In active inference, vision is used to reduce expected prediction errors by actively sampling the visual scene to minimise surprise [21], with fixations and saccades cast as experiments driven by our hypotheses about the world [63]. During the interception of a bouncing ball, a visual fixation is generally directed towards the bounce point of the oncoming projectile [64]. The exact spatial location of this fixation is known to be sensitive to prior beliefs about ball bounciness, as it is shifted to a higher location when higher bounces are expected [65]. The position of this fixation is also sensitive to wider probabilistic context (volatility) of the environment [19,43]. Much like predictive gripping forces in Expt 1, the way in which the fixation location is adjusted and updated over sequential trials is, therefore, indicative of beliefs about outcomes and can be used to model active inference. Notably, Arthur et al. reported that both autistic and neurotypical participants used prediction-driven strategies in this task, by anticipating the future bounce location of the ball. Neurotypical individuals were found to adjust their gaze location between stable and volatile conditions, but autistic participants did not display these context-sensitive behaviours and effectively treated the stable and volatile conditions as similarly uncertain.

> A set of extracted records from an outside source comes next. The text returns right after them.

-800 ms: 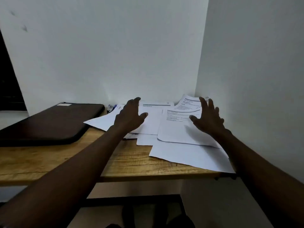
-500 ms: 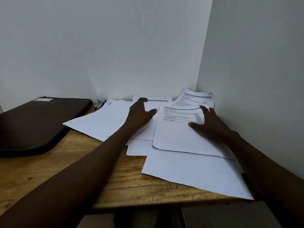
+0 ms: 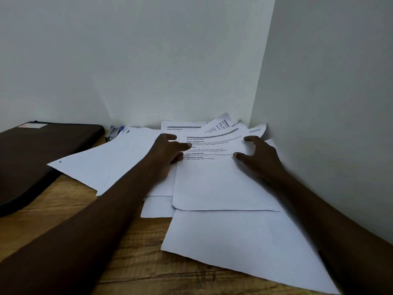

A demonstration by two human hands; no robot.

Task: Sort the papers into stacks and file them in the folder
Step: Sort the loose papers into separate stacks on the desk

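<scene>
Fingers point(image 3: 249, 139) of the right hand point(image 3: 260, 155) are spread and press down on the printed sheet point(image 3: 212, 179), which tops the loose papers point(image 3: 244, 241) lying to the right of the folder point(image 3: 42, 150). The left hand point(image 3: 167, 150) seems to pinch that sheet's edge on the side nearer the folder, thumb on top. I judge the sorting barely begun: no tidy stacks show, the sheets overlap askew right of the folder, and the folder appears closed with nothing filed.
</scene>
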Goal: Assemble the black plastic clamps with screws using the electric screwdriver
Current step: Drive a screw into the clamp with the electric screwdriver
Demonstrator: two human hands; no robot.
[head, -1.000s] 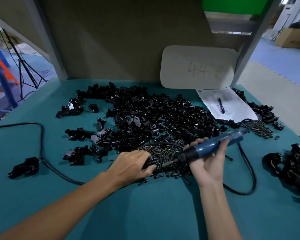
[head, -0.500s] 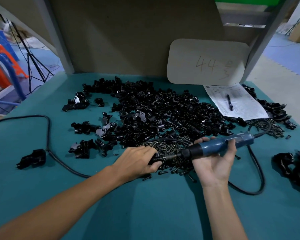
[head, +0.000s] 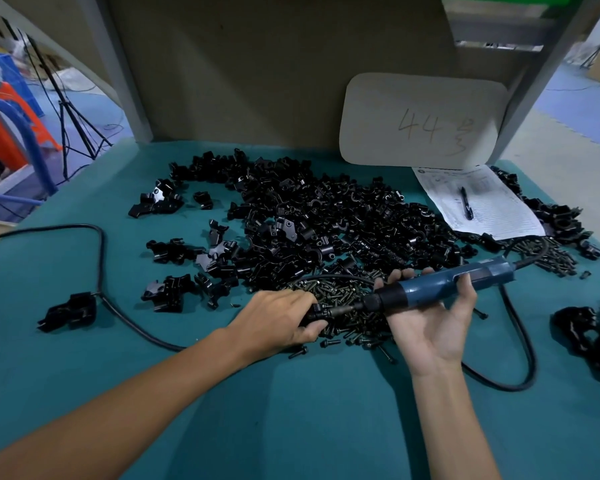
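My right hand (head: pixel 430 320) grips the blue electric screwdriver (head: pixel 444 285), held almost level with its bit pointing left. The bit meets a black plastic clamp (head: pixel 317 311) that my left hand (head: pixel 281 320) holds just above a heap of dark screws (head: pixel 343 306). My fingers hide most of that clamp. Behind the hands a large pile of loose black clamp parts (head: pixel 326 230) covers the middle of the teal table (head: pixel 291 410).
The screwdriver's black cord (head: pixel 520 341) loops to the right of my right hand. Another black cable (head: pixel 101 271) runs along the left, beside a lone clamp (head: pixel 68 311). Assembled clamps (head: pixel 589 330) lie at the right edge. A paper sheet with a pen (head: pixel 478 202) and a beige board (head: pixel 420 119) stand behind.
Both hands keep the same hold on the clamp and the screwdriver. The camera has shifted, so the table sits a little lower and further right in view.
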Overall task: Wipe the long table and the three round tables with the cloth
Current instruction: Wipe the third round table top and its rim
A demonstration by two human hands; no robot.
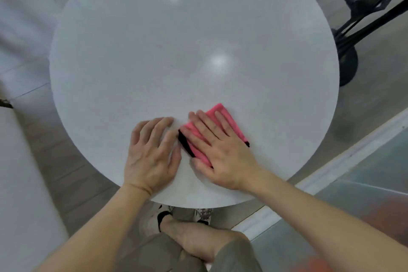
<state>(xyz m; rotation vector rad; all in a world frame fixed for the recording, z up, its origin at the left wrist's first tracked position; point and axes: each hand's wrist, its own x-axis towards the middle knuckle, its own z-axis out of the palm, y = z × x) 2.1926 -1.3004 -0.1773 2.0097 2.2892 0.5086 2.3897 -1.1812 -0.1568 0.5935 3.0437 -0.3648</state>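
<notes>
White round counter [154, 51] beyond my grips looks mostly unwiped, I judge; right hand [220, 150] flat, fingers spread on the pink cloth [223, 115], left hand [152, 152] spread and empty just beside.

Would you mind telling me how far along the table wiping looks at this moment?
Done: nothing can be confirmed; the round table shows no wipe marks, only glare. In hand: the right hand presses the folded pink cloth flat near the table's near edge, while the left hand rests flat beside it, apart from the cloth. Left: most of this tabletop lies beyond the cloth; the other tables are out of view.
</notes>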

In their original analysis, Arthur et al [43]. interpreted the above findings as evidence that autistic individuals overestimate the volatility of their environment, as suggested by Lawson et al [32]. The precise mechanisms that underpinned these effects did, however, ultimately remain unclear, as no direct measures of volatility beliefs were taken. We therefore used computational modelling approaches to better understand the generative processes underlying these findings and directly test competing predictive coding theories of autism. In relation to the theories discussed previously, Pellicano and Burr’s [28] attenuated-prior account suggests that autistic eye movements should be less driven by previous experiences for all trials in this task. Van de Cruys et al.’s [30] hypotheses would additionally imply that, due to increased precision of prediction errors, autistic individuals should consistently update their beliefs (i.e., the spatial location of predictive bounce fixations) more readily than neurotypical individuals. Although increased learning rates could also be explained by Lawson et al.’s [31] theoretical account, this hypothesis does not predict generic differences in prior beliefs or prediction error weighting, as differences in predictive processing are context-dependent. Instead, atypical adjustments in sensory sampling behaviours would be expected under conditions of varying uncertainty or volatility. Moreover, on the basis of Lawson et al. [32], we would expect autistic individuals to increasingly attribute unexpected events to changes in their surrounding environment (i.e., they should show increased learning rates at higher levels of the HGF).